▶ [How to complete this task]:
Would it be possible to reproduce every entry exactly, please?

▶ [Given information]:
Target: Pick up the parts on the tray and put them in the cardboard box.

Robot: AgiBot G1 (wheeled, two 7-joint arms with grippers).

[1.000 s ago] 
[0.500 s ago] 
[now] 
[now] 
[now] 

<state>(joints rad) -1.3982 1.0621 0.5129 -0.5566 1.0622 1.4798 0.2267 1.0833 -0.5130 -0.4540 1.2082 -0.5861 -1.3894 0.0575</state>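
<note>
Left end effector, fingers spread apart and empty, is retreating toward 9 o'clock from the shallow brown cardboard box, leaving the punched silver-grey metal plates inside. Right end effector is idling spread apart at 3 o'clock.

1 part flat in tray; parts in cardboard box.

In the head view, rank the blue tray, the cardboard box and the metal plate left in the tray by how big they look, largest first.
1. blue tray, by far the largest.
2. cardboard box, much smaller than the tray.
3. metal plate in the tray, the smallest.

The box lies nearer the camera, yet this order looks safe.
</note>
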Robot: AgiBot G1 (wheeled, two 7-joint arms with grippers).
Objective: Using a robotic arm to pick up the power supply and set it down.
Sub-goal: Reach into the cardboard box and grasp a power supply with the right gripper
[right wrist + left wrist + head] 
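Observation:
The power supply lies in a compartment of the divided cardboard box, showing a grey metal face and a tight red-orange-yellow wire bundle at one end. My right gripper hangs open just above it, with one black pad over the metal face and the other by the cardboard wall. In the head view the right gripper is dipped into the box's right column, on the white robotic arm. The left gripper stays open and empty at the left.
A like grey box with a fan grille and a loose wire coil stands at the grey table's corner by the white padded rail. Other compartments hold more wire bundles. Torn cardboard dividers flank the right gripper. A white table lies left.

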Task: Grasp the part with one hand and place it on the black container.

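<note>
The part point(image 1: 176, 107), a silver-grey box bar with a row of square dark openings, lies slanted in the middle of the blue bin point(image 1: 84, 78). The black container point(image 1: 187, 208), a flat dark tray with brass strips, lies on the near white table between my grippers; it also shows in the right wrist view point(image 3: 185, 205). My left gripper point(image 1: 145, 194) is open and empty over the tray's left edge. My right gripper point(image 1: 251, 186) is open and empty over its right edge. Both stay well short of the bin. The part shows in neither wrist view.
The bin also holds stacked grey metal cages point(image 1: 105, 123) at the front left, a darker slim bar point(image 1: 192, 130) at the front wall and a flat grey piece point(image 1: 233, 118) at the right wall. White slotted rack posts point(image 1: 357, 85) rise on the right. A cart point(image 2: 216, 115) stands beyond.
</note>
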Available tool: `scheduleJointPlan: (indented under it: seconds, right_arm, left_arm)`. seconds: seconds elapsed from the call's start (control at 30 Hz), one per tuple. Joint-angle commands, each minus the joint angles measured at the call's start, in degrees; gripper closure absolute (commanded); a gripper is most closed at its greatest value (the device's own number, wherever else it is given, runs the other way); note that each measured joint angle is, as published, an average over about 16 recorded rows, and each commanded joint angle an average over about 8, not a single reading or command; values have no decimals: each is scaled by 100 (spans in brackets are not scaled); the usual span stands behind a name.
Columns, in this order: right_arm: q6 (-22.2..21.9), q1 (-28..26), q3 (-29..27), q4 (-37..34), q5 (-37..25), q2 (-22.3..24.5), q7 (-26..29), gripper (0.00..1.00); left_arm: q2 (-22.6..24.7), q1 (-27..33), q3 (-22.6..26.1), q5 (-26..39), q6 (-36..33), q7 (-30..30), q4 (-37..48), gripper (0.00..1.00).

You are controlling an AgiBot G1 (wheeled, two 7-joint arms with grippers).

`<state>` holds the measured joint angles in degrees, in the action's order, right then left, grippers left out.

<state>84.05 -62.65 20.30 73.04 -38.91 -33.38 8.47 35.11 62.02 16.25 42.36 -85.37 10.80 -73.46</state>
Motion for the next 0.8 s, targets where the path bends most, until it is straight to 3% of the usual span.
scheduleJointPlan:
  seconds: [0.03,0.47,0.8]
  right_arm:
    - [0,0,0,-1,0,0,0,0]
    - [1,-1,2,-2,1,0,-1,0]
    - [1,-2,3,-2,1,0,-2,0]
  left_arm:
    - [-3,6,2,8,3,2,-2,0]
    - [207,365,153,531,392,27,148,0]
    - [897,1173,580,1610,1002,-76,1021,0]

▶ [Completed task]:
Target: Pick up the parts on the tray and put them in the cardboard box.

Robot: AgiBot G1 (wheeled, two 7-joint arms with grippers).

[1.000 s ago] 
[0.500 s ago] 
[now] 
[now] 
[now] 

<state>(joints rad) -1.3982 1.0621 0.5129 -0.5566 1.0622 1.4798 0.2267 1.0833 -0.5130 -0.4540 1.2082 -0.5861 -1.3894 0.0575</state>
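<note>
Left end effector, fingers spread apart and empty, is retreating toward 9 o'clock from the shallow brown cardboard box, leaving the punched silver-grey metal plates inside. Right end effector is idling spread apart at 3 o'clock.

1 part flat in tray; parts in cardboard box.

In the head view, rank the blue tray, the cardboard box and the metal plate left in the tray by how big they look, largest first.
1. blue tray, by far the largest.
2. cardboard box, much smaller than the tray.
3. metal plate in the tray, the smallest.

The box lies nearer the camera, yet this order looks safe.
</note>
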Robot: AgiBot G1 (wheeled, two 7-joint arms with grippers).
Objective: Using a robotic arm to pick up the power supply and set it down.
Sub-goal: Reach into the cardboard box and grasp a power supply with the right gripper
[right wrist + left wrist + head] 
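Observation:
The power supply lies in a compartment of the divided cardboard box, showing a grey metal face and a tight red-orange-yellow wire bundle at one end. My right gripper hangs open just above it, with one black pad over the metal face and the other by the cardboard wall. In the head view the right gripper is dipped into the box's right column, on the white robotic arm. The left gripper stays open and empty at the left.
A like grey box with a fan grille and a loose wire coil stands at the grey table's corner by the white padded rail. Other compartments hold more wire bundles. Torn cardboard dividers flank the right gripper. A white table lies left.
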
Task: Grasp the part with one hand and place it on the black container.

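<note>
The part point(image 1: 176, 107), a silver-grey box bar with a row of square dark openings, lies slanted in the middle of the blue bin point(image 1: 84, 78). The black container point(image 1: 187, 208), a flat dark tray with brass strips, lies on the near white table between my grippers; it also shows in the right wrist view point(image 3: 185, 205). My left gripper point(image 1: 145, 194) is open and empty over the tray's left edge. My right gripper point(image 1: 251, 186) is open and empty over its right edge. Both stay well short of the bin. The part shows in neither wrist view.
The bin also holds stacked grey metal cages point(image 1: 105, 123) at the front left, a darker slim bar point(image 1: 192, 130) at the front wall and a flat grey piece point(image 1: 233, 118) at the right wall. White slotted rack posts point(image 1: 357, 85) rise on the right. A cart point(image 2: 216, 115) stands beyond.
</note>
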Available tool: `scheduleJointPlan: (indented under it: seconds, right_arm, left_arm)`. seconds: seconds elapsed from the call's start (control at 30 Hz), one per tuple. Joint-angle commands, each minus the joint angles measured at the call's start, in degrees; gripper closure absolute (commanded); a gripper is most closed at its greatest value (the device's own number, wherever else it is given, runs the other way); note that each measured joint angle is, as published, an average over about 16 recorded rows, and each commanded joint angle an average over about 8, not a single reading or command; values have no decimals: each is scaled by 100 (spans in brackets are not scaled); the usual span stands behind a name.
Columns, in this order: right_arm: q6 (-22.2..21.9), q1 (-28..26), q3 (-29..27), q4 (-37..34), q5 (-37..25), q2 (-22.3..24.5), q7 (-26..29), gripper (0.00..1.00); left_arm: q2 (-22.6..24.7), q1 (-27..33), q3 (-22.6..26.1), q5 (-26..39), q6 (-36..33), q7 (-30..30), q4 (-37..48), gripper (0.00..1.00).

You are controlling an AgiBot G1 (wheeled, two 7-joint arms with grippers).

`<state>` holds the measured joint angles in degrees, in the action's order, right then left, grippers left out.

<state>84.05 -62.65 20.30 73.04 -38.91 -33.38 8.47 35.11 62.02 16.25 42.36 -85.37 10.80 -73.46</state>
Motion for the next 0.8 s, targets where the path bends most, until it is straight to 3% of the usual span.
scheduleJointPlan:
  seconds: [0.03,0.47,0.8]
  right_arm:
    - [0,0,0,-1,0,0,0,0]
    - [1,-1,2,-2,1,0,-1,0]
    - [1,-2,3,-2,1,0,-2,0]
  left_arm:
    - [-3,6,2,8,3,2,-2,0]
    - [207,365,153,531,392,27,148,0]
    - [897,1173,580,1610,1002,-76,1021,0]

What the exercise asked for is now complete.